The brain records memories of trauma more deeply and completely than normal events, he says. Each aspect of the trauma may be recorded in detail the sights, sounds, smells and even the emotions.
"The memories are recalled as a whole," he says. The trauma memory of a rape victim, for example, could cause her to feel the weight of her attacker upon her, he says. Vets having flashbacks may smell gunpowder, or feel the heat of explosions.
Nightmares, flashbacks and irritability are common in PTSD patients. They're always on guard. They rev much too high.
Most anybody can get PTSD, but young people seem more susceptible, Zakai says. The Vietnam War was fought by very young men. The average age of U.S. soldiers in Vietnam was 19, about six years younger than in World War II, he says.
Campbell was diagnosed with moderate to severe PTSD. Doctors placed him on a mix of anti-depressant drugs, and Campbell entered therapy. The drugs level out his moods, he says.
PTSD therapy first aims to help veterans get their lives together and stop drinking. Most vets with PTSD abuse alcohol, Zakai says.
Then they are encouraged to tell their traumatic stories. "This helps them process the trauma," Zakai says. "They tell the same story again and again until it gets boring for everyone. We're trying to artificially do what a normal brain would have done long ago."
Campbell has improved over the past two years. "It's not because his PTSD went away," Zakai says. "It's because he learned more skills."
Campbell calls them "coping skills." He has embraced the relaxation and breathing techniques he learned. In addition to group therapy, he sees either a case worker or a doctor every week.
Kathy Neill is the psychotherapist who leads Campbell's weekly PTSD support group. She's tough and curt. Campbell admits he's afraid to fib to her.
Neill led the group on John's anniversary, June 14.
The five other veterans there that night sat around a table like high-stakes poker players stiff, silent and stone-faced. Wrinkles were deep around their eyes. One wore a shirt that says, "I gave proudly."
"I've been living with this 31 years," Campbell tells them. "Every year since, I've always had my own anniversary drinking, whatever I could do."
"What happened this year?" Neill says. "You're sick of getting drunk and not dealing with it.
"You've taken your (Vietnam) experience and you reframed it. Now you're looking at things differently. You're getting your feelings back.
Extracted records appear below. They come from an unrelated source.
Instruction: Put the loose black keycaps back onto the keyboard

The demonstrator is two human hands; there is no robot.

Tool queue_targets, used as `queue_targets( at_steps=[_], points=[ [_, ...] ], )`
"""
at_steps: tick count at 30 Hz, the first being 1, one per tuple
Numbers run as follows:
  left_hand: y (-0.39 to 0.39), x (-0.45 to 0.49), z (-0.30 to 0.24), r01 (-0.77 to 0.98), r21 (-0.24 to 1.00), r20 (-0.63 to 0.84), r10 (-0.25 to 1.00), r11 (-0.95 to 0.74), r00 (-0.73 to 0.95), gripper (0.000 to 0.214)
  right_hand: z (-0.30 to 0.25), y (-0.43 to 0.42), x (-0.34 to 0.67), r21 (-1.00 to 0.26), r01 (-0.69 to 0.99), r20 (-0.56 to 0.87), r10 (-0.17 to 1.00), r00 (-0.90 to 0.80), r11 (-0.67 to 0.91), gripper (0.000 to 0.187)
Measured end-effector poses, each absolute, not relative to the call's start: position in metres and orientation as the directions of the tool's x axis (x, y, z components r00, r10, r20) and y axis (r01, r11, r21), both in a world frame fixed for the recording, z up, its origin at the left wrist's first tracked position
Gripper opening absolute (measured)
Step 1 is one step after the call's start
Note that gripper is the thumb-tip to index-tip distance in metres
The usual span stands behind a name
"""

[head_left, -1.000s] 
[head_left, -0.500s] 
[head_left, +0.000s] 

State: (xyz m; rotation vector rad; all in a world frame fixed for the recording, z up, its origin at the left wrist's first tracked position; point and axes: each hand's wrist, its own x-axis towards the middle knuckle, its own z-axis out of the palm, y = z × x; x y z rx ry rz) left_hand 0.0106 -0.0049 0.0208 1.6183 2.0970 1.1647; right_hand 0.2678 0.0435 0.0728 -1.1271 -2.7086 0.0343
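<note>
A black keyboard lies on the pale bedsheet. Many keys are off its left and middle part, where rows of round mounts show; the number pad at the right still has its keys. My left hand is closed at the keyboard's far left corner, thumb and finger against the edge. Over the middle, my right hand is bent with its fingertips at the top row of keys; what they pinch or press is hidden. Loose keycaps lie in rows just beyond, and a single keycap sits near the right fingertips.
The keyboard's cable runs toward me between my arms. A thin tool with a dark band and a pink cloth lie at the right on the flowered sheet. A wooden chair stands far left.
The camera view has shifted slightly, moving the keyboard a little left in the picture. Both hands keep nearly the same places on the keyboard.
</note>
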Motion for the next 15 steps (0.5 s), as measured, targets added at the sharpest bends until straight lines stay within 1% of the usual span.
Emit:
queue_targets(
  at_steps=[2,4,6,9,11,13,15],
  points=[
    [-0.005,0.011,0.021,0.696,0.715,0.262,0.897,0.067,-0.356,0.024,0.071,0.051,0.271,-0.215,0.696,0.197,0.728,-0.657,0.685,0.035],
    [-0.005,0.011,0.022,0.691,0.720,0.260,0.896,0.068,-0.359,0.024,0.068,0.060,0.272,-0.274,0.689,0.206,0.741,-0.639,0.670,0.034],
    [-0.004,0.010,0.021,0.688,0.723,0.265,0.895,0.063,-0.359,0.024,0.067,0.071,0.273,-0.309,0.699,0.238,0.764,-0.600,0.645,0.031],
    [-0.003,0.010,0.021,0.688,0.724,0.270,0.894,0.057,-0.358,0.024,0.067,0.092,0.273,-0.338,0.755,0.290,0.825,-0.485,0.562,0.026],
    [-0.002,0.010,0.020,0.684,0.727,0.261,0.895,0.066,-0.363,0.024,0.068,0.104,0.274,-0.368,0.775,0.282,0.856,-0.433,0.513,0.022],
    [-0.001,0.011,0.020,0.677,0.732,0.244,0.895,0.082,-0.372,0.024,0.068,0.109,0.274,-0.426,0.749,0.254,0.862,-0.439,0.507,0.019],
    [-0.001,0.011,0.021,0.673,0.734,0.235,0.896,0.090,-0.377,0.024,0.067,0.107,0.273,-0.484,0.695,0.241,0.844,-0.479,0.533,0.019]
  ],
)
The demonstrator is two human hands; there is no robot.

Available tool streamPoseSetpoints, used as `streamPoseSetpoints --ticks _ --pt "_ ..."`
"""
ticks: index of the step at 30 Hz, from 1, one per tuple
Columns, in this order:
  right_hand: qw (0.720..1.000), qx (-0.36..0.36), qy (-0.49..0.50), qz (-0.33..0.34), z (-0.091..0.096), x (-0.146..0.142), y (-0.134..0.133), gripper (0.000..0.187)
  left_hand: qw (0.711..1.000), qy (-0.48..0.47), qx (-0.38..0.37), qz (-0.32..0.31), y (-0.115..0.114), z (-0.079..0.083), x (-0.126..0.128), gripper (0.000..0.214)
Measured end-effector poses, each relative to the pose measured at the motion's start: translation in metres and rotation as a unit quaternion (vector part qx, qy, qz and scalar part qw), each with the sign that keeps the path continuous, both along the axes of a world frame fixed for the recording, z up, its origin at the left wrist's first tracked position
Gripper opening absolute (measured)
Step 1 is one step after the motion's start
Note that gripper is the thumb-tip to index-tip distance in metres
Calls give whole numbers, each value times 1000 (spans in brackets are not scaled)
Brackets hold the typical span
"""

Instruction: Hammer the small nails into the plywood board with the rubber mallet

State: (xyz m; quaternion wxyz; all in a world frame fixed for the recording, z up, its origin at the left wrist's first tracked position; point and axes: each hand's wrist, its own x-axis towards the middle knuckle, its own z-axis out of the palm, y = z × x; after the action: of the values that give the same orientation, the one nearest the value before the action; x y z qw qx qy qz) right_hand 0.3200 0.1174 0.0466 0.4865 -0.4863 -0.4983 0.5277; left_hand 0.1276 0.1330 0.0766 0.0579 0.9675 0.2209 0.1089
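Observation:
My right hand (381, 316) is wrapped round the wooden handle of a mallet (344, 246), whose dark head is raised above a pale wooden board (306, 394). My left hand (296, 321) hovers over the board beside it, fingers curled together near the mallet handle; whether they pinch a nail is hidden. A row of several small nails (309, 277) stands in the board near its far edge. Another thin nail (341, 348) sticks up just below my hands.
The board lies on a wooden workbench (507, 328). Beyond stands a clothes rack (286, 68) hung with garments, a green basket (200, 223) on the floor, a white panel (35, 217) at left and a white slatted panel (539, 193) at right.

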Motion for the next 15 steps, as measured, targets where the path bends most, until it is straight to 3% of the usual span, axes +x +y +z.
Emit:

Pretty scary, eh?"
CAMPBELL'S FLASHBACKS don't haunt him so much anymore.
Three Southeast Asian customers came to Campbell's post office several weeks ago to mail a package. They were wearing sandals.
For an instant, Campbell saw them in uniform. They were South Vietnamese soldiers allies, supposedly, though he, like many American GIs, held them in suspicion.
Then it was gone. They were just customers. Campbell says he laughed it off. No need to get belligerent, as he would have two years ago.
Campbell rarely drinks now, and fights less with Marilyn. He's a little closer with his daughters, too, he says. He may take the family on vacation sometime, maybe to California, before his daughters are married.
"I don't have a guilt complex, but I want the girls to know their dad's behind them 100-percent," Campbell says. "I'm not just some drunk. I'm going to be here for them."
He sleeps well, most nights.
Campbell earned the Purple Heart and the Bronze Star in Vietnam. He had the paperwork to prove it, but never pursued the actual medals until he started treatment for PTSD.
The medals arrived by mail last spring.
Getting his medals, and facing June 14 sober, were good signs, he says. "I'm confident I turned a corner."
Then he tells the story again, as he often does in therapy.
Guard duty. . . a lone figure on the trail. . . crackling AK-47. . . punching and punching. . . .
Campbell can picture the face of the man he beat only for a second, before the face turns to blood and dirt in his mind.
As he speaks, he's wiping his big hands on his shirt. He doesn't realize he's doing it.